Exercise description -
Only the lines of the data below from the one with "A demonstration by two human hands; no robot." through the one with "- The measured" are wanted. Repeat them exactly.
(Beginning of Source records)
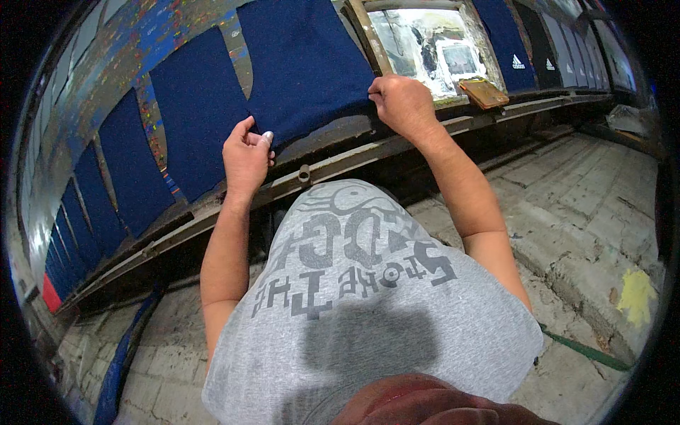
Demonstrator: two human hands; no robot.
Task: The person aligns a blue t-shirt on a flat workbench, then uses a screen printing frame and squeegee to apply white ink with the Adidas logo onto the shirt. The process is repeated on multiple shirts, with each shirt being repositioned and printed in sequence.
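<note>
My left hand (248, 152) is at the lower left corner of a navy fabric piece (304, 64) on the long printing table, index finger and thumb apart, touching the cloth. My right hand (399, 101) has its fingers pinched on the same piece at its lower right corner. Just beyond that hand lies a wooden-framed screen (382, 42) with white-smeared mesh, and a squeegee (484, 92) with an orange-brown blade rests on its near edge.
More navy pieces (191, 106) line the table leftward; printed navy (513, 35) and black pieces (542, 49) continue rightward. A metal rail (333, 156) with a short cylinder (304, 172) runs along the near edge. Blue (127, 354) and green strips (588, 354) lie on the concrete floor.
</note>
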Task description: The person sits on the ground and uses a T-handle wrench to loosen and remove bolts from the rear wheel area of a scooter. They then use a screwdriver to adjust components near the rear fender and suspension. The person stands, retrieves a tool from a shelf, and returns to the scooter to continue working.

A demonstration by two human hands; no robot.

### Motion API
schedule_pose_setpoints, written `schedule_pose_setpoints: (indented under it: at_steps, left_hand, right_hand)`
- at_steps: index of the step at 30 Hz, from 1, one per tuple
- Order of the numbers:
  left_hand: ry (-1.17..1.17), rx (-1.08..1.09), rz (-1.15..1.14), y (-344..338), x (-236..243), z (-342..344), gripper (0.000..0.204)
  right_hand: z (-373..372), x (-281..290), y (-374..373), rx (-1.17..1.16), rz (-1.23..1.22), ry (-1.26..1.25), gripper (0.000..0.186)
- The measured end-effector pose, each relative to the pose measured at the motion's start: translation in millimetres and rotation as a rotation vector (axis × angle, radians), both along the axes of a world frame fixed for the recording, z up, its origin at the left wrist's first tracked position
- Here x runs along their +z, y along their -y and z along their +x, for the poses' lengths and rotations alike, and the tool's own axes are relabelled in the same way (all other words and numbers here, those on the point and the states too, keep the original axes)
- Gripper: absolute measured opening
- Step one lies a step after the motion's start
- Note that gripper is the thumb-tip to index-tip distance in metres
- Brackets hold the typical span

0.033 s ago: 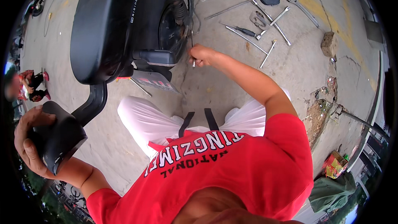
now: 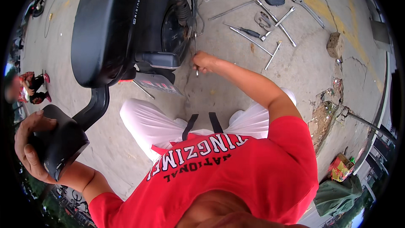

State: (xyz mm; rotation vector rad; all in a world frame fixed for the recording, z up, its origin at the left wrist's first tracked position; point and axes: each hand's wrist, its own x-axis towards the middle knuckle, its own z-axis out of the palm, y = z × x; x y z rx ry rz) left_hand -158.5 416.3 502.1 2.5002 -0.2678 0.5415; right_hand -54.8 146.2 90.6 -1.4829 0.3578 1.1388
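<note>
A black scooter (image 2: 101, 25) stands on the left, its rear wheel (image 2: 171, 38) and coil shock absorber (image 2: 181, 6) toward me. My right hand (image 2: 204, 61) is closed round a slim metal wrench (image 2: 195, 42). One end of the wrench points up beside the wheel hub; the other sticks out below my fist. Whether its far end sits on a nut is too small to tell. At the lower left, my left hand (image 2: 31, 147) wraps round the padded black backrest (image 2: 65, 137) on the scooter's curved bracket (image 2: 95, 107).
Several tools lie on the concrete at the right: a cross wrench (image 2: 276, 21), a T-handle wrench (image 2: 272, 52), a screwdriver (image 2: 249, 31) and an adjustable wrench (image 2: 308, 8). A brick (image 2: 335, 45) sits by broken ground. Another person (image 2: 31, 86) is at the far left.
My right hand has shifted slightly toward me with the wrench, whose lower end now reaches closer to me. My left hand stays on the backrest.
</note>
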Motion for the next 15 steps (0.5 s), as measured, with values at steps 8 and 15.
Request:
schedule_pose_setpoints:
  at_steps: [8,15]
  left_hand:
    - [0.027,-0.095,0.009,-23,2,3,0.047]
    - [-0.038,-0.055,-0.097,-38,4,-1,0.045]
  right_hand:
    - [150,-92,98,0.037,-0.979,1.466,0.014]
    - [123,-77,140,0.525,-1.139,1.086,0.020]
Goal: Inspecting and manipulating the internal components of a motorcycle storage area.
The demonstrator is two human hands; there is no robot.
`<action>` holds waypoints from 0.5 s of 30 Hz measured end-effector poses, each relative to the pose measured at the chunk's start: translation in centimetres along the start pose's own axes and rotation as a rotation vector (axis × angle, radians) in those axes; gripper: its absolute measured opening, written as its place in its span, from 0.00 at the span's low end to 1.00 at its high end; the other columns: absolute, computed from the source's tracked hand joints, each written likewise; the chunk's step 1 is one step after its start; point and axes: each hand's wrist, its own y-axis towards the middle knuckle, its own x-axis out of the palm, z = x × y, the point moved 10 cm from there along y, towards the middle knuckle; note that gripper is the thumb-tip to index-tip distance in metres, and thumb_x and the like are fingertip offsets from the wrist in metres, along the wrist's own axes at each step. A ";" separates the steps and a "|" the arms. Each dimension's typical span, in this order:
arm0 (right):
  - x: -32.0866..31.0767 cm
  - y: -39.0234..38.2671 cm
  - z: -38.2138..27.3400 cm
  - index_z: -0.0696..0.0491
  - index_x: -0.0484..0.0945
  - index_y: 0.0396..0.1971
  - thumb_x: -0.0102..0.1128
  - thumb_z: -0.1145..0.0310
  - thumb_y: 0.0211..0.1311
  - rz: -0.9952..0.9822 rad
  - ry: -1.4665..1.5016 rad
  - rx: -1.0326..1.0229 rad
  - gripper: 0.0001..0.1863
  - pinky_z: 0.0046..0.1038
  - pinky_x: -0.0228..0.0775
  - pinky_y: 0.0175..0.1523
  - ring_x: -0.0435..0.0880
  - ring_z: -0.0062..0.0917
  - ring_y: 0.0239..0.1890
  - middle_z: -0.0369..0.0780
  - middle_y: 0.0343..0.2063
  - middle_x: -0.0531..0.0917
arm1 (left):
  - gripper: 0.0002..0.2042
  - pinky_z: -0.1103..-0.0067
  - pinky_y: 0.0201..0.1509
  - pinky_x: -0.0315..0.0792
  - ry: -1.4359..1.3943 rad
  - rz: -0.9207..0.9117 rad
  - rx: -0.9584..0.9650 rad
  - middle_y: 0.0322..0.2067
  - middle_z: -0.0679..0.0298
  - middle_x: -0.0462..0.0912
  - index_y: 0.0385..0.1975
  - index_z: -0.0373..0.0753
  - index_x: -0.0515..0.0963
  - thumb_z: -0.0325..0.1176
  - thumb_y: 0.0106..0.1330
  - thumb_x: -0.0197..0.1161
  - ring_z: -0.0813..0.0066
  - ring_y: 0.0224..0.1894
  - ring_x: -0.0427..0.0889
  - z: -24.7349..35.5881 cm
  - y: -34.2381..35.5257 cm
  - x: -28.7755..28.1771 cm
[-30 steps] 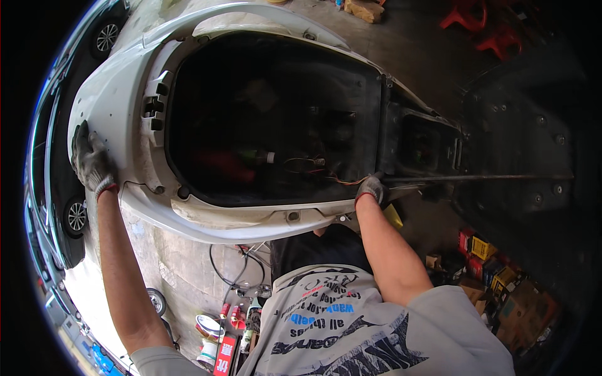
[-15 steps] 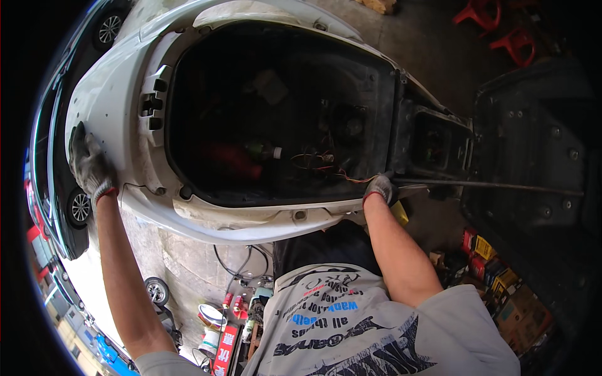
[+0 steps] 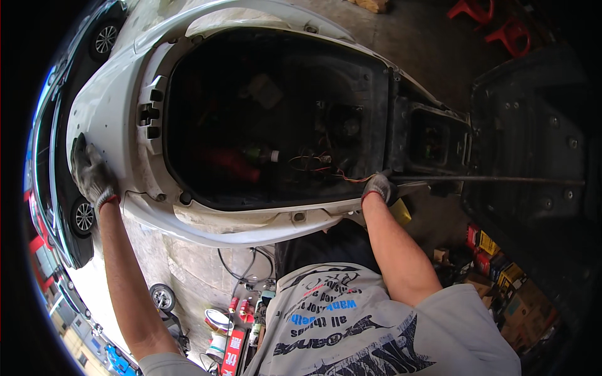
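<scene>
A white scooter body [image 3: 119,119] lies across the view with its seat raised, so the dark storage compartment [image 3: 251,182] shows from above. My left hand [image 3: 94,175], in a grey knit glove with dark fingers, rests on the white tail panel with its fingers stretched over the curve. At the compartment's right end, my right hand [image 3: 379,187], gloved alike, is closed over the near side rim; its fingertips are partly hidden. Thin red and yellow wires [image 3: 348,178] run inside the compartment up to this hand. A long thin rod [image 3: 489,180] passes just right of it.
The black seat underside [image 3: 533,138] stands at the right. A bottle with a white cap [image 3: 274,156] and a red thing [image 3: 229,164] lie in the compartment. Boxes [image 3: 501,269] are piled lower right, red chairs [image 3: 508,37] stand upper right, and a dark car [image 3: 81,125] is at left.
The view has shifted slightly, with the floor items at the lower left showing a little lower. Both hands keep their places on the scooter.
</scene>
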 end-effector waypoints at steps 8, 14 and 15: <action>-1.2 -0.8 -1.3 0.60 0.74 0.31 0.43 0.41 0.50 0.183 -0.115 -0.134 0.32 0.32 0.68 0.42 0.77 0.38 0.38 0.49 0.33 0.78 | 0.17 0.75 0.56 0.58 0.009 0.009 -0.001 0.47 0.55 0.70 0.46 0.36 0.69 0.35 0.59 0.43 0.63 0.51 0.67 0.3 -0.1 -0.2; -1.7 -1.6 -1.7 0.60 0.75 0.31 0.42 0.39 0.49 0.116 -0.129 -0.128 0.34 0.33 0.67 0.43 0.77 0.39 0.39 0.49 0.34 0.78 | 0.17 0.75 0.55 0.59 0.005 0.019 -0.008 0.46 0.55 0.71 0.46 0.36 0.70 0.34 0.59 0.44 0.63 0.50 0.69 0.4 -0.3 -0.3; -2.2 -1.9 -1.9 0.60 0.75 0.30 0.41 0.38 0.49 0.138 -0.135 -0.124 0.35 0.33 0.67 0.43 0.77 0.39 0.39 0.50 0.34 0.78 | 0.17 0.75 0.55 0.60 -0.004 0.018 -0.015 0.46 0.55 0.71 0.46 0.36 0.70 0.34 0.59 0.44 0.63 0.50 0.69 0.4 -0.2 -0.3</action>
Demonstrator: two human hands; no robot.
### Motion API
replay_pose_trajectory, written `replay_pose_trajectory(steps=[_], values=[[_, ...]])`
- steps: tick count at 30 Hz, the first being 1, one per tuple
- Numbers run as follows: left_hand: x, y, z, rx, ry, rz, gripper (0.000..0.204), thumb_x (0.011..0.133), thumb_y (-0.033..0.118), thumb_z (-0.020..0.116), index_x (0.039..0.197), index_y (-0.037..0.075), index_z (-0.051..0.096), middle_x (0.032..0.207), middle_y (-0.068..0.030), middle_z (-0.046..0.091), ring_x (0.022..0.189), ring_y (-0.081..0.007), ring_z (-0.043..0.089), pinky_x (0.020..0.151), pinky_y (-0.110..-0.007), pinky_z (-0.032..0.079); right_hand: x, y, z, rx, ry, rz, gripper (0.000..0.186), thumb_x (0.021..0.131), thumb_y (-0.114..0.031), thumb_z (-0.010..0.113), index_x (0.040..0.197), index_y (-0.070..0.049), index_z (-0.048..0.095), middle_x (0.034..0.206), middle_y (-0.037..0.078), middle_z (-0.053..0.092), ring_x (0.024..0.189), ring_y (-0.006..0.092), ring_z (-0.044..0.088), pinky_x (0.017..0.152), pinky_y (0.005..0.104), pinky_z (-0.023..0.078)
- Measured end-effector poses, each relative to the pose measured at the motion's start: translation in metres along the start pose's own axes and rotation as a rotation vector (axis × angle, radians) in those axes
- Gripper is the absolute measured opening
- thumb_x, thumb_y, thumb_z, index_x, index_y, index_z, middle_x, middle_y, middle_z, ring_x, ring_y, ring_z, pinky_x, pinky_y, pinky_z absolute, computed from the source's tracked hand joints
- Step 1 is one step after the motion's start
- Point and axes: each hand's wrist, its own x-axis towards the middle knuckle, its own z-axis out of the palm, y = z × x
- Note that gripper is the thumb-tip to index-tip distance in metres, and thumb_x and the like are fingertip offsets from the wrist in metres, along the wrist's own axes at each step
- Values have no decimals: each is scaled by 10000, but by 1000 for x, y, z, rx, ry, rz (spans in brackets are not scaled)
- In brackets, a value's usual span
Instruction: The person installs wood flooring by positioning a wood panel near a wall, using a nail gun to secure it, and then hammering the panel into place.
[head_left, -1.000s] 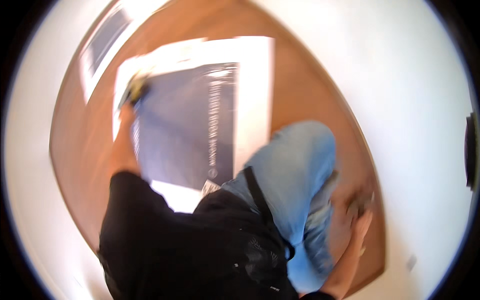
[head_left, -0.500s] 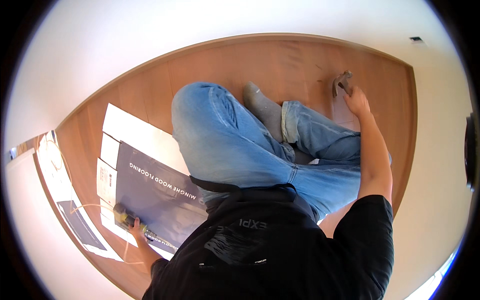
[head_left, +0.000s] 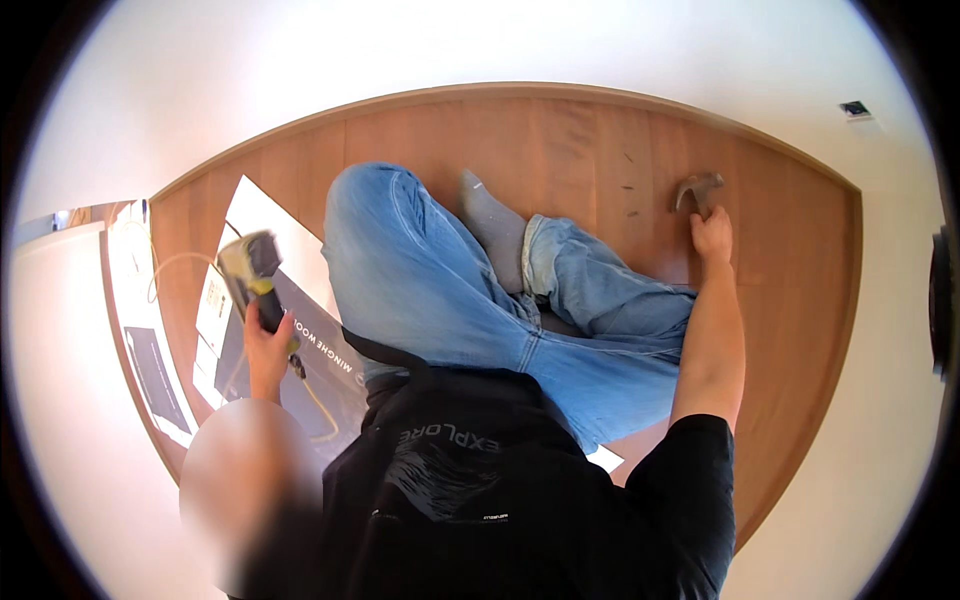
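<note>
Blur is swallowing part of the left arm (head_left: 266, 384). The left hand (head_left: 268, 345) is partly hiding a yellow-and-black tool (head_left: 246, 268), and the right hand (head_left: 713, 236) is covering most of the handle of a hammer (head_left: 707, 184). Jeans (head_left: 450, 280) are concealing some cardboard (head_left: 318, 325). 3 dark floor marks (head_left: 628, 187) are looking too small to identify.

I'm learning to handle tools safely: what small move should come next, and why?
Probably resting the hammer on the wooden floor, because both hands are full: the right hand grips the hammer, while the left hand holds a bulky power tool with a hose.
</note>
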Motion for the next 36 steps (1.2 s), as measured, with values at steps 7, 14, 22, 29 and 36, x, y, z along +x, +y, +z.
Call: replay_pose_trajectory(steps=[7,14,22,29,36], values=[[10,110,66,-17,-185,231,470,827,140,833,1200,-42,611,1022,-149,681,897,-213,645,819,-363,533,-2,-27,-10,-17,262,-21,457,935,-310,675,1268,2,638,1256,249,660,1233,411,600,1051,493,491],[32,127,88,145,-268,462,502,782,149,862,1176,-34,611,1010,-177,657,889,-304,659,813,-387,539,-6,-140,-17,247,165,-401,366,1079,-362,548,1097,-32,708,1122,229,717,1058,444,663,899,514,540],[51,123,86,158,-372,395,554,752,222,862,1161,-32,587,992,-206,632,897,-372,636,829,-431,524,61,-264,13,-259,-239,-289,674,1095,-602,358,1050,-86,791,1098,200,772,1043,400,733,889,520,582],[59,123,94,155,-393,310,507,726,180,837,1112,-25,581,981,-203,617,900,-375,620,830,-423,513,75,-283,24,-250,-213,-205,713,1079,-651,358,1124,-92,799,1117,242,761,1060,429,729,915,510,583],[65,128,89,147,-426,483,508,765,226,827,1137,-36,604,1025,-220,640,966,-424,639,832,-458,523,66,-257,28,-160,-134,-237,622,1077,-578,447,1090,-51,778,1087,231,765,1043,435,725,902,508,579]])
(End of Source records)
Output below -
A demonstration by two human hands; no robot.

### Motion API
schedule_pose_setpoints, written `schedule_pose_setpoints: (indented under it: at_steps, left_hand, right_hand)`
- at_steps: index of the step at 30 Hz, from 1, one per tuple
- Order of the numbers:
  left_hand: ry (-1.17..1.17), rx (-1.08..1.09), rz (-1.15..1.14), y (-344..338), x (-236..243), z (-342..344), gripper (0.000..0.204)
  right_hand: z (-373..372), x (-281..290), y (-374..373), rx (-1.17..1.16), rz (-1.23..1.22), ry (-1.26..1.25), gripper (0.000..0.186)
- The measured end-effector pose, each relative to the pose measured at the motion's start: translation in millimetres and rotation as a rotation vector (axis × angle, radians), both along the axes of a world frame fixed for the recording, z up, its origin at the left wrist's first tracked position

There is nothing more to the answer.